## Task prompt
What is needed is each line of the data below that holds the string "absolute".

## Given data
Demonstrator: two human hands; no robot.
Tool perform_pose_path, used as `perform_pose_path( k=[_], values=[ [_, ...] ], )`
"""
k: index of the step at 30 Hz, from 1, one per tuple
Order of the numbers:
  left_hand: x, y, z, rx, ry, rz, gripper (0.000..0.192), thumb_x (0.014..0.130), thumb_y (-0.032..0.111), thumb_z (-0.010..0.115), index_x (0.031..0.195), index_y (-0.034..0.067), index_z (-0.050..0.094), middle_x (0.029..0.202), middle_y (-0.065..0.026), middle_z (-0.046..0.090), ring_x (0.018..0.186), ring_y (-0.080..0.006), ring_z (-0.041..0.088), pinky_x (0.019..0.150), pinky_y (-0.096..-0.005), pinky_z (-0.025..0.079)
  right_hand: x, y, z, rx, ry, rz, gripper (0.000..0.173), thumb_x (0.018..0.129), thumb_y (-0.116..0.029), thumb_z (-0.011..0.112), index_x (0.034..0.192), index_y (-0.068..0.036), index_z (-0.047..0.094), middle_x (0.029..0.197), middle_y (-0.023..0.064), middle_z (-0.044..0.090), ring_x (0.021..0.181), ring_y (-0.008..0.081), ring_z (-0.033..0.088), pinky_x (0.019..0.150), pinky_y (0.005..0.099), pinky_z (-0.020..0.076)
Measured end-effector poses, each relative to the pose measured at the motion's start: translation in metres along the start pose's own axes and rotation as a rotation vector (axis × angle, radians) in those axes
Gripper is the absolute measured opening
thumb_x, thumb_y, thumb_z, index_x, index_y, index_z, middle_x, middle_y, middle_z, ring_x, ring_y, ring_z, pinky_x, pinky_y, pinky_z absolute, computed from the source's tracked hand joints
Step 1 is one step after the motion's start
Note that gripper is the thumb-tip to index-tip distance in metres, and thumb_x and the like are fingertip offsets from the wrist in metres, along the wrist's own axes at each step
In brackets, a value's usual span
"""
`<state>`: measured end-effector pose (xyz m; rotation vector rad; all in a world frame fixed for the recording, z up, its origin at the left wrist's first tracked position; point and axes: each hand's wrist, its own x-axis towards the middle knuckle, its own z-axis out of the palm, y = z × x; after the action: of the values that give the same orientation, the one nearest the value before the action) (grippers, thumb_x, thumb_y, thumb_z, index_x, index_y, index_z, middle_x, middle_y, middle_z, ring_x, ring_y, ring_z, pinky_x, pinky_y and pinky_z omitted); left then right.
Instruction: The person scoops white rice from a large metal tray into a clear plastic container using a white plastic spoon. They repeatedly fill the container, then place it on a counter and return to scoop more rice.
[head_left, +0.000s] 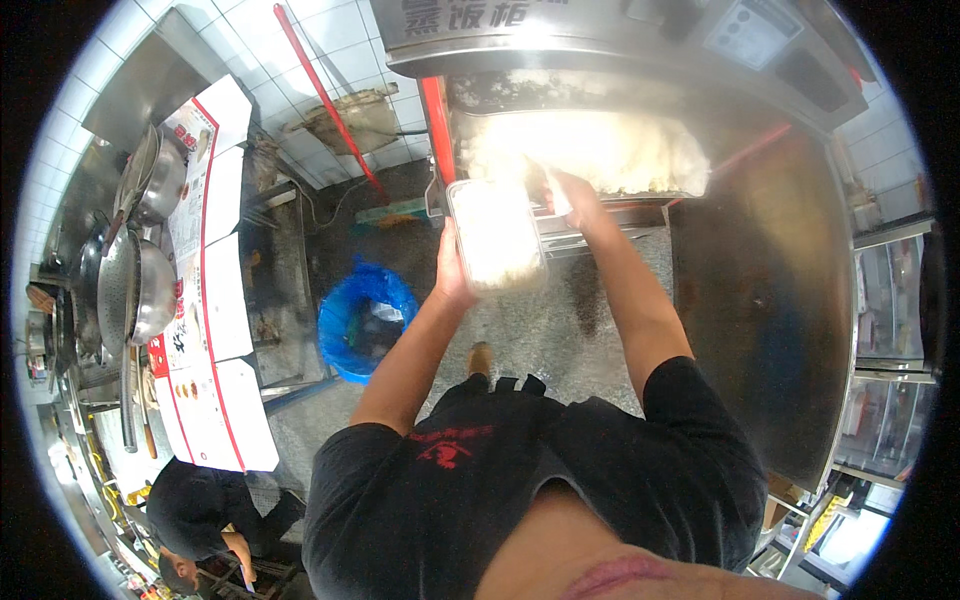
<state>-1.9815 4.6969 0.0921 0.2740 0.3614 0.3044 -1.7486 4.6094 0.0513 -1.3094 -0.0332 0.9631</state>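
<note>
My left hand grips the left side of a clear rectangular container filled with what looks like white rice, overexposed by glare. In my right hand is the white handle of a scoop or paddle. Its far end is lost in glare and steam over the rice. A wide metal tray of cooked rice sits in the opening of a stainless-steel steaming cabinet, just beyond both hands. The container is held at the tray's near left edge; whether it touches the tray I cannot tell.
The cabinet's metal door swings out on the right. A bin with a blue liner stands on the floor at left. Leftward are printed cardboard, a perforated strainer and metal bowls. A red pole leans behind. Another person bends at lower left.
</note>
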Motion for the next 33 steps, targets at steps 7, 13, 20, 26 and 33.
perform_pose_path(
  k=[7, 13, 20, 26, 33],
  values=[
    [0.038, -0.011, 0.004, -0.074, -0.077, 0.012, 0.062, 0.091, 0.055, 0.029, 0.132, 0.01, 0.039, 0.129, -0.0129, 0.046, 0.118, -0.0321, 0.045, 0.1, -0.049, 0.034, -0.055, -0.01, -0.027, -0.087, -0.01, -0.087, 0.041, 0.091, -0.023, 0.05, 0.121, 0.005, 0.045, 0.086, 0.0128, 0.061, 0.06, 0.0174, 0.056, 0.049, 0.0284, 0.0477],
    [0.053, -0.032, 0.014, -0.105, -0.189, -0.055, 0.065, 0.088, 0.059, 0.03, 0.131, 0.012, 0.04, 0.129, -0.0105, 0.047, 0.118, -0.031, 0.044, 0.1, -0.0501, 0.032, -0.152, -0.043, -0.024, -0.558, -0.045, -0.294, 0.04, 0.09, -0.021, 0.051, 0.121, 0.004, 0.048, 0.088, 0.0123, 0.061, 0.063, 0.0169, 0.057, 0.056, 0.0274, 0.0491],
    [0.041, -0.049, 0.042, -0.082, -0.079, -0.1, 0.068, 0.085, 0.063, 0.034, 0.127, 0.011, 0.045, 0.125, -0.0118, 0.049, 0.116, -0.0314, 0.045, 0.099, -0.0482, 0.033, -0.246, -0.059, -0.014, -1.514, 0.261, -0.809, 0.034, 0.079, -0.015, 0.059, 0.113, -0.015, 0.059, 0.105, 0.0124, 0.061, 0.082, 0.0288, 0.063, 0.071, 0.0382, 0.0514],
    [0.006, -0.049, 0.057, -0.082, -0.162, -0.142, 0.068, 0.084, 0.062, 0.038, 0.125, 0.009, 0.046, 0.123, -0.0128, 0.051, 0.113, -0.032, 0.047, 0.098, -0.0481, 0.036, -0.295, -0.064, -0.019, -1.718, 0.188, -0.996, 0.031, 0.078, -0.014, 0.06, 0.108, -0.014, 0.06, 0.093, 0.0088, 0.061, 0.079, 0.026, 0.062, 0.068, 0.0372, 0.05],
    [-0.038, -0.059, 0.059, -0.112, -0.255, -0.091, 0.073, 0.084, 0.065, 0.033, 0.133, 0.012, 0.039, 0.132, -0.013, 0.044, 0.121, -0.0352, 0.04, 0.1, -0.0543, 0.029, -0.361, -0.049, -0.027, -1.788, 0.079, -1.127, 0.034, 0.073, -0.009, 0.064, 0.106, -0.013, 0.061, 0.082, 0.0048, 0.056, 0.077, 0.0227, 0.057, 0.068, 0.035, 0.047]
  ],
)
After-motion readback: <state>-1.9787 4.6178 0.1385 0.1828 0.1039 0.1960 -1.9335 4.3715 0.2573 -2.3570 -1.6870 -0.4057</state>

## Task result
Gripper is the absolute measured opening
thumb_x, thumb_y, thumb_z, index_x, index_y, index_z, middle_x, middle_y, middle_z, ring_x, ring_y, ring_z, pinky_x, pinky_y, pinky_z absolute, computed from the source's tracked hand joints

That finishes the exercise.